Pyspark Jupyter Notebook Daemon on Cloudera CDH
This repository contains files to support the execution of Jupyter notebooks for Pyspark as a daemon on a Cloudera CDH Cluster using the anaconda parcels.
Assuming you have installed anaconda to your CDH cluster using the following guide(s) http://blog.cloudera.com/blog/2016/02/making-python-on-apache-hadoop-easier-with-anaconda-and-cdh/ http://www.cloudera.com/documentation/enterprise/latest/topics/spark_ipython.html
To enable the Jupyter notebook as a service on a host, as root:
copy the pyspark-jupyter-cdh
file to /etc/init.d
and copy the pyspark-jupyter-cdh.sh
file to /usr/local/sbin
then chmod +x /etc/init.d/pyspark-jupyter-cdh
and chmod +x /usr/local/sbin/pyspark-jupyter-cdh.sh
(ensure the user you wish to use for the daemon has sufficient permissions to execute /usr/local/sbin/pyspark-jupyter-cdh.sh
)
If you have installed the anaconda using parcel at defaults the service should operate without changes as the hdfs user.
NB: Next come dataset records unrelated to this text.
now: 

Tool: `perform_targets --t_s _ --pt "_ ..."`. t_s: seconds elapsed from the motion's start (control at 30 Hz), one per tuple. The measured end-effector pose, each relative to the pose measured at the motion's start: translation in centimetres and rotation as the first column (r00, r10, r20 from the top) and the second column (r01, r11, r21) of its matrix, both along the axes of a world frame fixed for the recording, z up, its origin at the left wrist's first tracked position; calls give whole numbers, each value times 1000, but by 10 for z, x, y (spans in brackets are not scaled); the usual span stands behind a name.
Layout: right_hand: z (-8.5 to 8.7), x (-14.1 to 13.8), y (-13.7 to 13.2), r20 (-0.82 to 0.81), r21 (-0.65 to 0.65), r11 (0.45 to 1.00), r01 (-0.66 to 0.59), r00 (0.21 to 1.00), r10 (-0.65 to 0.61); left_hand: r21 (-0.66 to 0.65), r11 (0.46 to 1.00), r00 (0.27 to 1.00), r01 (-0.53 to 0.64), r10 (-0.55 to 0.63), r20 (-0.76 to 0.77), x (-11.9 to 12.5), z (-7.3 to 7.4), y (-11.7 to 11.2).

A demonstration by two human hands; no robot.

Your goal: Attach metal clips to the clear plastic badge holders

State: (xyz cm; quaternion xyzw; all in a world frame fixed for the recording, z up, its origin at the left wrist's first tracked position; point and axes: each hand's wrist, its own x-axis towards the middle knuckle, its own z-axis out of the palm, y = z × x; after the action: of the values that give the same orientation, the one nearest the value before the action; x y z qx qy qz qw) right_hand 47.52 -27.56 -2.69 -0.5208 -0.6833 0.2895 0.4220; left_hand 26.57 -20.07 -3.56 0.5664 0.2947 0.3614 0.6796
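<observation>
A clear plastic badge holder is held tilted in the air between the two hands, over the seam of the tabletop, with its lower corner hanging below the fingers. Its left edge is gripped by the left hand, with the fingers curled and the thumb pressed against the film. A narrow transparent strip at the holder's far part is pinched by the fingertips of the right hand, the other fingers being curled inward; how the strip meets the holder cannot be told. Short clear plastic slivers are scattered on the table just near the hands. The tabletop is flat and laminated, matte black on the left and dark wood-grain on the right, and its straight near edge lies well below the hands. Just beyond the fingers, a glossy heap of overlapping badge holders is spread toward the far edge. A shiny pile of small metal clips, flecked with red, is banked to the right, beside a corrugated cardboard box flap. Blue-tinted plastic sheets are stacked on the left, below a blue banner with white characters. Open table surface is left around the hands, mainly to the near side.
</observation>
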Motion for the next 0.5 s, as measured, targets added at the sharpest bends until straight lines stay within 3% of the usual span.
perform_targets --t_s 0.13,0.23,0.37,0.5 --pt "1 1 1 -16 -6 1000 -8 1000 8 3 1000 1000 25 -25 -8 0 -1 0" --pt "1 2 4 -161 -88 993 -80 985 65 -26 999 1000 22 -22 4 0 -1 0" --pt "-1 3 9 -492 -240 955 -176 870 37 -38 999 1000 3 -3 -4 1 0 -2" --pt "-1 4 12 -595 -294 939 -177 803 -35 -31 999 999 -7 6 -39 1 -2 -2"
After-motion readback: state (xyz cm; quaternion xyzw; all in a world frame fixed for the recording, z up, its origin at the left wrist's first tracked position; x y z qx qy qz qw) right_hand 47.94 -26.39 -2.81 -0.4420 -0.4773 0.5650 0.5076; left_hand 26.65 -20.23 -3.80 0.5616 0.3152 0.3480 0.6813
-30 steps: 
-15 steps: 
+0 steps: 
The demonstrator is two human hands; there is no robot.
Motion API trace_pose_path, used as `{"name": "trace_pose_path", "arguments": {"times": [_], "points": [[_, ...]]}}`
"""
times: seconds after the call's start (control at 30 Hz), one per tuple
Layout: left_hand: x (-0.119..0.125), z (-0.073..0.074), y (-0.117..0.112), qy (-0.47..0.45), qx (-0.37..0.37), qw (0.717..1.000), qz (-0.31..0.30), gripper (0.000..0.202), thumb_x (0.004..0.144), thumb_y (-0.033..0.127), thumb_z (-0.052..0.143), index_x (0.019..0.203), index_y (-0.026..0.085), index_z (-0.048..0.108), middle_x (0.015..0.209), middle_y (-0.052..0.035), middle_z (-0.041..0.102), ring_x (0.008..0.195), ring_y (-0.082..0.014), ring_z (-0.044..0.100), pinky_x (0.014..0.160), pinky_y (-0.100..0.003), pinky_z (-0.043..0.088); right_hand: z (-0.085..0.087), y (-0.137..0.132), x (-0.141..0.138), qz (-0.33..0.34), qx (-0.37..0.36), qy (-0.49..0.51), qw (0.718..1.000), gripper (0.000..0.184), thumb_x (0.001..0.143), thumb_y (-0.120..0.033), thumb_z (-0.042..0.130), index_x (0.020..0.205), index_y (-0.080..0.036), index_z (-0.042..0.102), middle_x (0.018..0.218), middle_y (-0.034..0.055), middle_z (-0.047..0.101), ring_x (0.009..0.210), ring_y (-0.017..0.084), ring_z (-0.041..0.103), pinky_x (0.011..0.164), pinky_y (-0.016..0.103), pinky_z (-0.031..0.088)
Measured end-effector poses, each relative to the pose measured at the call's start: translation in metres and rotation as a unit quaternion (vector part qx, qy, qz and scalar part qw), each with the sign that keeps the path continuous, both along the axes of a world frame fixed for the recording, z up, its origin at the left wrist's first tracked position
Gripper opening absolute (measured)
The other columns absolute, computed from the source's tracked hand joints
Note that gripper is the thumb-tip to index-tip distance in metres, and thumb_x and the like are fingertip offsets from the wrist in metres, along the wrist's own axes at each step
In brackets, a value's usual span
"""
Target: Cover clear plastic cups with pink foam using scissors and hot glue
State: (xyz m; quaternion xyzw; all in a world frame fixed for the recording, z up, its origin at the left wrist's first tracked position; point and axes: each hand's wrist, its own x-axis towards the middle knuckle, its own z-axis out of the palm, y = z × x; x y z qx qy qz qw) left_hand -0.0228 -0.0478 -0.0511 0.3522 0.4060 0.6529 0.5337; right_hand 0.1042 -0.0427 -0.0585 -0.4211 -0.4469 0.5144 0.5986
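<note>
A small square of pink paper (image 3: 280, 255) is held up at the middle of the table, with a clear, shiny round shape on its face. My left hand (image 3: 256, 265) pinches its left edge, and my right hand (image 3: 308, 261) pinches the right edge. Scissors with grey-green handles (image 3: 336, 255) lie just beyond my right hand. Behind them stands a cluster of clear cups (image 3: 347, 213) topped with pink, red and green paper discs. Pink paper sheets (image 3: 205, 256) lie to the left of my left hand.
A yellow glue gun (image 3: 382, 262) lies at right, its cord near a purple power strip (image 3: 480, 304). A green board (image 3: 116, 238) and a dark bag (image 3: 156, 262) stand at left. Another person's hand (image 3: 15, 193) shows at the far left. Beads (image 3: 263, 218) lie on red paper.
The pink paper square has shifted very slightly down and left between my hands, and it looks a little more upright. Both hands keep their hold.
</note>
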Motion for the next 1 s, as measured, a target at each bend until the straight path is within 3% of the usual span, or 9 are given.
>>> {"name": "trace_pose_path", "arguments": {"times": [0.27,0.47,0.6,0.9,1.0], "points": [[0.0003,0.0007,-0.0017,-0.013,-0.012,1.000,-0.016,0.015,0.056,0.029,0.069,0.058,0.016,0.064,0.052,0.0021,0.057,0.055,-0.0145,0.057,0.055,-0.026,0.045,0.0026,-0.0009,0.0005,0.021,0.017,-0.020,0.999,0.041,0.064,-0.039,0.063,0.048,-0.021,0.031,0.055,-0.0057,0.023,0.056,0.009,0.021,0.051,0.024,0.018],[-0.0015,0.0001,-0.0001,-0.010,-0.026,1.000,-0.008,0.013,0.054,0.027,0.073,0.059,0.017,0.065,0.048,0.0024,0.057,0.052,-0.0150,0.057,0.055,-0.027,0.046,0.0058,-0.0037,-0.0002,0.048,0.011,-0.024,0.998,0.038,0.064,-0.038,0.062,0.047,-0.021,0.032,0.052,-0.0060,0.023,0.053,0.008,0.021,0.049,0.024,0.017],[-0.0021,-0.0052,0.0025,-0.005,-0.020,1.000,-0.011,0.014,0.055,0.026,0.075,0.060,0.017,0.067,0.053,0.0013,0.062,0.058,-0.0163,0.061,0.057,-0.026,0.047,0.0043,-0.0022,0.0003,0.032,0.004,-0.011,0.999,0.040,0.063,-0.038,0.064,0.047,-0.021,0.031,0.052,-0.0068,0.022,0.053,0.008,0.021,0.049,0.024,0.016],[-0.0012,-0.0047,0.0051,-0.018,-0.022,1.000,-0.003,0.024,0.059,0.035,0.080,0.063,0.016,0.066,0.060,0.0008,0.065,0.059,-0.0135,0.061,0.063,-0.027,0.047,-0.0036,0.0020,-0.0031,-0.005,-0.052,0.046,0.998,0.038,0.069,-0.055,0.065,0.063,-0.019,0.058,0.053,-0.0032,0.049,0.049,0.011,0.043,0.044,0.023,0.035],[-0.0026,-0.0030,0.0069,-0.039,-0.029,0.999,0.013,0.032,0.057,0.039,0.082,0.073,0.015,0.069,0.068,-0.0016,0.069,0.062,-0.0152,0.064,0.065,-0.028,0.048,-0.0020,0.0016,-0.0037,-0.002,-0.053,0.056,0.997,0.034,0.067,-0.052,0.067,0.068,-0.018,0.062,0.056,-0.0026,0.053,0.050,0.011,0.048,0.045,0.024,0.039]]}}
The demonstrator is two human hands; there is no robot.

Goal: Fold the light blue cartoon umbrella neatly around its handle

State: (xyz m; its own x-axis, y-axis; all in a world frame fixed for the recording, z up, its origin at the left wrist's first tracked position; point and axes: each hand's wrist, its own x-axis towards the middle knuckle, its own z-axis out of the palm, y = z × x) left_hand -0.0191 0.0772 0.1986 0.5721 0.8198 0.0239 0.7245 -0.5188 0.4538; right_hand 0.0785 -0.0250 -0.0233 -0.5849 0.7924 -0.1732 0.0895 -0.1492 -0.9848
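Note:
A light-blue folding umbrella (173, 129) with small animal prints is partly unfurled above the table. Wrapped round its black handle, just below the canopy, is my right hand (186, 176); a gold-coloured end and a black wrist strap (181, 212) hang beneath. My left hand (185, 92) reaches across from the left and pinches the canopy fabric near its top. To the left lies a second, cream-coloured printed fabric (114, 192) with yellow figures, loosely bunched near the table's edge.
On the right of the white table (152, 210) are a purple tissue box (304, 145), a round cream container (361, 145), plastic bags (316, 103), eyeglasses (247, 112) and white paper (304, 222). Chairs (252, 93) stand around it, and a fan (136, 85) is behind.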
Otherwise edit the /etc/init.d/pyspark-jupyter-cdh
file and change the values below as you desire
export DAEMON_USER=hdfs
export DAEMON_NAME=pyspark-jupyter-cdh
export DAEMON_PATH=/var/jupyter
export DAEMON_PORT=8880
Start the service
service pyspark-jupyter-cdh start
Auto start the service
chkconfig pyspark-jupyter-cdh on
Point your web browser to your notebook server at http://hostname.domainname:8880
##Using Matplot When importing matplotlib, add the following to the beginning of your python code
%matplotlib notebook